The reply should consist of the full listing, repeated word for word.

○ ○ ○ ○ ○

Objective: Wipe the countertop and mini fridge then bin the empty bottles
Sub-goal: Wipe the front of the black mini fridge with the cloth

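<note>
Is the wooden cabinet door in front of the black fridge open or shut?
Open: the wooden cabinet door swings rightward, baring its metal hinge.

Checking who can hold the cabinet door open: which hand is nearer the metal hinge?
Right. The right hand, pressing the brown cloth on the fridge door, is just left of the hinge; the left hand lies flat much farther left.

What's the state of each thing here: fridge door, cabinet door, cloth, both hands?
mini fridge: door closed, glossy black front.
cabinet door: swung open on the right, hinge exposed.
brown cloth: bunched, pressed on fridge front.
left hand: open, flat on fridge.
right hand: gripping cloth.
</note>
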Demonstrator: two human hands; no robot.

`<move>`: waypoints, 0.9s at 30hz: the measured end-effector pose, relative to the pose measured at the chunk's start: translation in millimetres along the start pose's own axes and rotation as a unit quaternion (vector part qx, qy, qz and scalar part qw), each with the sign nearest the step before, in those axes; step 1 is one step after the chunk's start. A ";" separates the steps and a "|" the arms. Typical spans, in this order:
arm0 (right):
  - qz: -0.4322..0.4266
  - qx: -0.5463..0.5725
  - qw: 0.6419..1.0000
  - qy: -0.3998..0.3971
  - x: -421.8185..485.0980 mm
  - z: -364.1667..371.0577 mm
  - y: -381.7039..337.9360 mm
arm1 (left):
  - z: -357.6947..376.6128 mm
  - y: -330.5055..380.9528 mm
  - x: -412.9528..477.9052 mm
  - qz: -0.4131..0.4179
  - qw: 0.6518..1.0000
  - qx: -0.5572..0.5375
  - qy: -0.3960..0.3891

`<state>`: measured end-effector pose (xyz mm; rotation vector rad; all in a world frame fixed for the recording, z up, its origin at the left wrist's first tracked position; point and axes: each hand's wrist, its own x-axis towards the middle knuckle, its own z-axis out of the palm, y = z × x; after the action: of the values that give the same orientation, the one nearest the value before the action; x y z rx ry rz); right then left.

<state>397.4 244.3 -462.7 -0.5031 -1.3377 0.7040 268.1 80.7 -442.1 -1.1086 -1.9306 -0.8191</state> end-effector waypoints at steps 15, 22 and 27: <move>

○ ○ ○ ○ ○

--- Reply to the task ---
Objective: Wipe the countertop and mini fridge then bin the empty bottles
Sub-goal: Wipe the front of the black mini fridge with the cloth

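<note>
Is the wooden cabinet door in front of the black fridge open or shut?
Open: the wooden cabinet door swings rightward, baring its metal hinge.

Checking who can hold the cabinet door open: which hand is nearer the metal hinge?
Right. The right hand, pressing the brown cloth on the fridge door, is just left of the hinge; the left hand lies flat much farther left.

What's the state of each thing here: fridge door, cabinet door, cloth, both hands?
mini fridge: door closed, glossy black front.
cabinet door: swung open on the right, hinge exposed.
brown cloth: bunched, pressed on fridge front.
left hand: open, flat on fridge.
right hand: gripping cloth.
</note>
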Demonstrator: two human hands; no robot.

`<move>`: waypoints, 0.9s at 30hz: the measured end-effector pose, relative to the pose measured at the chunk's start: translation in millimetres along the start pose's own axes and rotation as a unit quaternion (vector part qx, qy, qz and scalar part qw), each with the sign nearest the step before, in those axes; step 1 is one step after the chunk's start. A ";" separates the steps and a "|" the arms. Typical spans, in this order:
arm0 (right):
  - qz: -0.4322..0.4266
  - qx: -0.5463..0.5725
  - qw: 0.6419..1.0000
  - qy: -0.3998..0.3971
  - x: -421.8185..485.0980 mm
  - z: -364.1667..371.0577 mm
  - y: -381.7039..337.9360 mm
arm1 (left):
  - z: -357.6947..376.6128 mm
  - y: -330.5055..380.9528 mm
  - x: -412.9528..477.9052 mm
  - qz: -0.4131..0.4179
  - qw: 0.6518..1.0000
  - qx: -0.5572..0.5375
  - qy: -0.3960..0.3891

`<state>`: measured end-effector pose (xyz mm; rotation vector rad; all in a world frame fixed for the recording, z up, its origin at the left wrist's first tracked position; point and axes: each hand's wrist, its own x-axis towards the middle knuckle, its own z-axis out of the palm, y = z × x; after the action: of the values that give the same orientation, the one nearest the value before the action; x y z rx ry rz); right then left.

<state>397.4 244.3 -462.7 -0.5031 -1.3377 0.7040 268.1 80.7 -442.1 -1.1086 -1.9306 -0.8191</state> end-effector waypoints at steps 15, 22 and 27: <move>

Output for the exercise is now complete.